Ich hasse es, so zu weinen. Ich hasse es, dass es dieser blöde Chris geschafft hat, mein Herz so zu brechen und mich so zu verletzen. Eigentlich bin ich wirklich hart im Nehmen, aber sowas macht mich einfach fertig. Das Weinen will nicht abklingen und an meinen Fingern sehe ich schon die verschmierte Mascara.

Na toll!

Plötzlich wird die Musik von draussen lauter, klingt jedoch gleich wieder ab. Jemand ist in die Toilette gekommen. Ich halte den Atem an, im kläglichen Versuch, meine Schluchzer zu unterdrücken. Aber mein Körper hat entschieden, die Kontrolle zu übernehmen. Es wird hemmungslos geheult.

„Hallo?"

Ich schrecke zusammen. Teos Stimme klingt vorsichtig. Er klopft an meine Klotür.

„Hey, hier ist das Damenklo, du Perversling! Hau gefälligst ab!", rufe ich unter Tränen.

Teo seufzt.

„Das ist meine Bar. Mir gehört hier alles. Auch das Damenklo."

„Lass mich!", maule ich. „Ich will alleine sein. Kannst du bitte gehen?"

Warum können Menschen einen auch einfach nicht in Ruhe lassen, wenn man es am meisten braucht? Ich will hier in meinem Elend verrecken. Warum denn sonst habe ich mich im Klo eingesperrt?

„Nein", sagt er, dieser Frechdachs.

„Nett. Du bist ein Arschloch, weisst du das? Genau wie dein scheiss bester Freund", zicke ich.

Erst ist es für einen Moment still. So wie ich Teo kenne, wird er meinen verbalen Angriff gekonnt ignorieren. Sowas nimmt er nicht persönlich, obwohl ich mir das in dem Moment gerade wünsche.

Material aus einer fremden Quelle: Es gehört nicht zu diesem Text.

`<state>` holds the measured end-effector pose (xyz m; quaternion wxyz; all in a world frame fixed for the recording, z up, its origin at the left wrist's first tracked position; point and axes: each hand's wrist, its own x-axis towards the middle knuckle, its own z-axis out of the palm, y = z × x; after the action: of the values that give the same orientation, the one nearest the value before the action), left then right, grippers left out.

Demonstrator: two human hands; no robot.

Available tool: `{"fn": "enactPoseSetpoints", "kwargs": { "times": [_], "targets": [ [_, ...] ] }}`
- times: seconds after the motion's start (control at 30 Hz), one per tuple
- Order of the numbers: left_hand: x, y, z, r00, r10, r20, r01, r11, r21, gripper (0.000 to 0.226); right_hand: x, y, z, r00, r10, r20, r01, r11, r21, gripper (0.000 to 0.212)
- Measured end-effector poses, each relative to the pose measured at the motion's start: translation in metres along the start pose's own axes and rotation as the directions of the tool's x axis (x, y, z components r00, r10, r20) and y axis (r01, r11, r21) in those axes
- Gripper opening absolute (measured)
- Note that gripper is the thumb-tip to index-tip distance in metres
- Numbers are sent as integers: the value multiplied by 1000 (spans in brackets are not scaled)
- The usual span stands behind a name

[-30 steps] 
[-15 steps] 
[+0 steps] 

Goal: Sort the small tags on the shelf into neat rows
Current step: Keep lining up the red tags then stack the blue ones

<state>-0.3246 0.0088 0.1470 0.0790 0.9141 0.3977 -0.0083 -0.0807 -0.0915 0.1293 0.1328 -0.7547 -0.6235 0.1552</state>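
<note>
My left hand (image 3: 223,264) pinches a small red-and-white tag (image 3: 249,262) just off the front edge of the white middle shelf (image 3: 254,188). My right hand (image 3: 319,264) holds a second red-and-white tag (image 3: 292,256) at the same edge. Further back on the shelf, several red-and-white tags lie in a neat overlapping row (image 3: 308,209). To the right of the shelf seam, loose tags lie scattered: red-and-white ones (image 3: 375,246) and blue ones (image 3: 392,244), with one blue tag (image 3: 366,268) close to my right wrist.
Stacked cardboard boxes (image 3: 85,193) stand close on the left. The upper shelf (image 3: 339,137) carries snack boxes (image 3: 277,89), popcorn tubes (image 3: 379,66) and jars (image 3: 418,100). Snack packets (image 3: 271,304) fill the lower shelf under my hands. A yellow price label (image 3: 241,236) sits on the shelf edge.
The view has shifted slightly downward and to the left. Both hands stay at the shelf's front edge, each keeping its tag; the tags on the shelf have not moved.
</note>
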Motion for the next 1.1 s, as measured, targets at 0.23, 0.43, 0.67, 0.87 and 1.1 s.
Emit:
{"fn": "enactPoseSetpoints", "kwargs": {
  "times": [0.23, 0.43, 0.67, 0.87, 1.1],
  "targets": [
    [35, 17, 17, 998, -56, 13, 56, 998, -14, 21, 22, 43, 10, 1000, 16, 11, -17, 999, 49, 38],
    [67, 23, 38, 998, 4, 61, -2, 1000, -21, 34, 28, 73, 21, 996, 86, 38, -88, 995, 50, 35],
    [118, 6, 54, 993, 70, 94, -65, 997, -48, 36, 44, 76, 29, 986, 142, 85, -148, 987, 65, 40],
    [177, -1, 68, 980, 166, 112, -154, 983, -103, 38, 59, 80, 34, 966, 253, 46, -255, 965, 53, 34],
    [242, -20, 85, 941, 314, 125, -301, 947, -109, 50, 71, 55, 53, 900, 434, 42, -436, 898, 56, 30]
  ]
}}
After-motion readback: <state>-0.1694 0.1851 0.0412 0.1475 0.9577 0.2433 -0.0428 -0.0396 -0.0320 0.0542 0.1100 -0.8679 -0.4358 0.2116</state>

„Nicht bevor du mit ihm redest", antwortet er.

„Vergiss es! Eher spüle ich mich die Toilette runter."

„Zum Glück geht das bei deinem Riesenarsch nicht", kontert Teo, was mich dazu veranlasst, mit der Faust gegen die Tür zu hauen.

„Hey!", kreische ich. „Du bist gemein! Wegen solchen Männern wie dir haben Frauen wie ich kein Selbstbewusstsein!"

„Okay, okay. Tut mir leid."

„Entschuldigung abgelehnt. Verpiss dich!"

Das Brennen in meiner Brust verwandelt sich langsam in eine Wut. Eine Wut, die durch meine kaum existenten Muskeln gepumpt wird und mit welchen ich am liebsten diese Toilettenkabine zu Kleinholz schlagen wollen würde – wenn ich denn die Kraft dazu hätte.

„Emma", sagt Teo. Ich höre die stille Warnung in seiner Stimme. „Ich werde jetzt die Tür aufschliessen."

„DAS WIRST DU UNTERLASSEN!", brülle ich.